Im heißen Wahlkampf vor der Landtagswahl in Sachsen-Anhalt hat Armin Laschet ein grundsätzliches Eingeständnis gemacht: Die bisherige Strategie der CDU, die AfD durch eine formelle Brandmauer auszugrenzen, hat nach seinen Worten nicht verhindert, dass die rechtspopulistische Partei weiter an Zustimmung gewinnt. Bei der Talksendung ‚Miosga‘ räumte der ehemalige Kanzlerkandidat ein: „Ja, das ist bitter.“
Laschet betonte jedoch, dass die Union nicht bereit sei, Kompromisse mit der AfD einzugehen. Im Streitgespräch mit einem Politologen geriet er in Rage und warf diesem vor, die CDU in Richtung der AfD drängen zu wollen. „Sie wollen die CDU in Richtung der AfD treiben“, konterte er scharf. Die Debatte zeigte die Zerreißprobe, vor der die Unionsparteien im Osten Deutschlands stehen – besonders in Sachsen-Anhalt, wo Umfragen derzeit einen möglichen Wahlsieg der AfD nahelegen.

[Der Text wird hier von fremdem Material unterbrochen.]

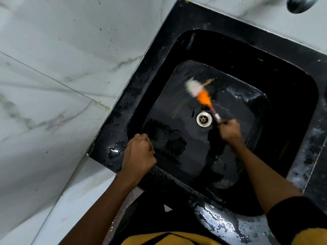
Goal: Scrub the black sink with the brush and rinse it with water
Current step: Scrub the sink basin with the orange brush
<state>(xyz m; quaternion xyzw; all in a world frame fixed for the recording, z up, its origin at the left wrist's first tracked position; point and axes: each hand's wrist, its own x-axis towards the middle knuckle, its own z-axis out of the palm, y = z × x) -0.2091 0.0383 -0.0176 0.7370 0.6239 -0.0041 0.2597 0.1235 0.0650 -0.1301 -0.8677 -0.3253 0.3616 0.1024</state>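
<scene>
The black sink (292, 110) fills the middle and right of the head view, its basin wet, with a metal drain (204, 119) near the centre. My right hand (230, 129) is closed on the thin handle of a brush (203, 96) with an orange neck and a pale bristle head. The brush head is blurred and lies on the basin floor beyond the drain. My left hand (138, 154) rests as a fist on the sink's near-left rim and holds nothing that I can see.
White marble-look wall tiles (53, 85) run along the left. A chrome tap spout (300, 3) pokes in at the top right. Water beads lie on the black counter (217, 220) in front of the basin.
</scene>
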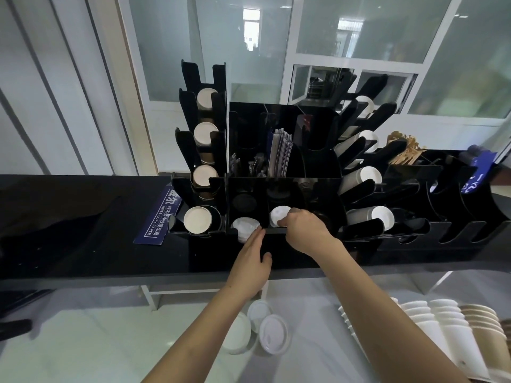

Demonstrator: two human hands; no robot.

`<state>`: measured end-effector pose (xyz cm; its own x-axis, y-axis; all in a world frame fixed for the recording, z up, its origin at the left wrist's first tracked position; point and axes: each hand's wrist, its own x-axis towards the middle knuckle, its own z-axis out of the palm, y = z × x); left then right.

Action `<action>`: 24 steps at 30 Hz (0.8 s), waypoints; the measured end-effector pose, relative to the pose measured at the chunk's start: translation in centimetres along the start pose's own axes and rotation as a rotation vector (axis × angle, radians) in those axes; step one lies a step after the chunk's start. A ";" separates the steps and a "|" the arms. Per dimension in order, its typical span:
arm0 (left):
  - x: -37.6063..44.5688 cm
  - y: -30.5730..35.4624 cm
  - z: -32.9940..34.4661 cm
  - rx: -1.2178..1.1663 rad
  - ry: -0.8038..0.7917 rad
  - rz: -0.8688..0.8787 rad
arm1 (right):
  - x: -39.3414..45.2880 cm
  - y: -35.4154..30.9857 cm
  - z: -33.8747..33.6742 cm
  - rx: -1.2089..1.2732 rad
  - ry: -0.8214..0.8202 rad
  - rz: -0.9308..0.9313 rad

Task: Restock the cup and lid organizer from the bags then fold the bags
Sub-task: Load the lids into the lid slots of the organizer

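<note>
A black cup and lid organizer (284, 167) stands on a dark counter. My right hand (305, 230) grips a stack of white lids (279, 214) set in the front middle compartment. My left hand (253, 257) lies flat with straight fingers against the organizer's front edge, touching another stack of white lids (243, 226) in the front left compartment. Paper cups (197, 219) fill the tilted slots on the left column, and white-lidded cups (370, 215) lie in the right slots. Below the counter, loose white lids (272, 334) and rows of stacked paper cups (453, 324) lie on a white surface.
A blue copy-paper wrapper (160, 217) lies left of the organizer. A second black rack (442, 205) stands to the right with wooden stirrers (403, 152) and a blue item (478, 167). Sachets (280, 153) stand in the upper middle bin. Glass partitions rise behind.
</note>
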<state>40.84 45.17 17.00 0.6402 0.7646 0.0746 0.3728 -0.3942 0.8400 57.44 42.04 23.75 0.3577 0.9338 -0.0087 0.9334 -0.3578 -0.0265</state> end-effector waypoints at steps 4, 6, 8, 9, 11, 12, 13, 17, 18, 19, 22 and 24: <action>0.0 -0.1 -0.2 -0.010 -0.002 0.000 | -0.3 0.1 -0.2 0.032 -0.006 -0.006; -0.1 0.0 -0.2 -0.013 -0.003 -0.002 | -0.5 0.2 -0.3 0.041 -0.006 -0.017; -0.2 0.1 -0.3 -0.024 -0.002 -0.005 | -0.7 0.3 -0.3 0.048 -0.011 -0.032; -0.3 0.1 -0.3 -0.031 -0.001 -0.006 | -0.9 0.4 -0.3 0.060 -0.012 -0.039; -0.7 0.2 -0.4 -0.055 0.006 -0.009 | -1.2 0.7 -0.2 0.103 -0.003 -0.040; -1.0 0.1 -0.4 -0.069 0.011 -0.012 | -1.3 0.8 -0.1 0.136 0.017 -0.031; -1.2 0.0 -0.4 -0.081 0.016 -0.015 | -1.6 0.9 0.0 0.184 0.050 -0.014; -2.8 -0.9 -0.2 -0.114 0.082 -0.009 | -3.6 0.4 1.9 0.360 0.345 -0.073; -3.4 -1.2 -0.1 -0.121 0.108 -0.011 | -4.3 0.2 2.7 0.381 0.442 -0.121; -4.2 -1.6 0.1 -0.125 0.135 -0.017 | -5.2 0.0 3.5 0.405 0.531 -0.161; -6.7 -3.7 0.6 -0.118 0.202 -0.052 | -8.2 -0.8 6.7 0.516 0.667 -0.208; -8.2 -5.6 1.2 -0.079 0.235 -0.080 | -10.2 -1.5 9.6 0.587 0.633 -0.183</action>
<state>34.36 40.50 11.06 0.4338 0.8928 0.1212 0.3567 -0.2937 0.8868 52.11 33.07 14.29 0.3149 0.7381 0.5967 0.8749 0.0179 -0.4839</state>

Die Diskussion belebt die Debatte über die Zukunft der politischen Mitte. Während die AfD in Sachsen-Anhalt offenbar vor einem historischen Wahlerfolg steht, ringt die CDU um ihre strategische Ausrichtung. Kritiker werfen der Partei vor, durch zu lange Abstinenz im Osten an Glaubwürdigkeit verloren zu haben. Laschets Auftritt markiert einen möglichen Richtungswechsel – auch wenn er betont, dass inhaltliche Annäherung an die AfD ausgeschlossen sei.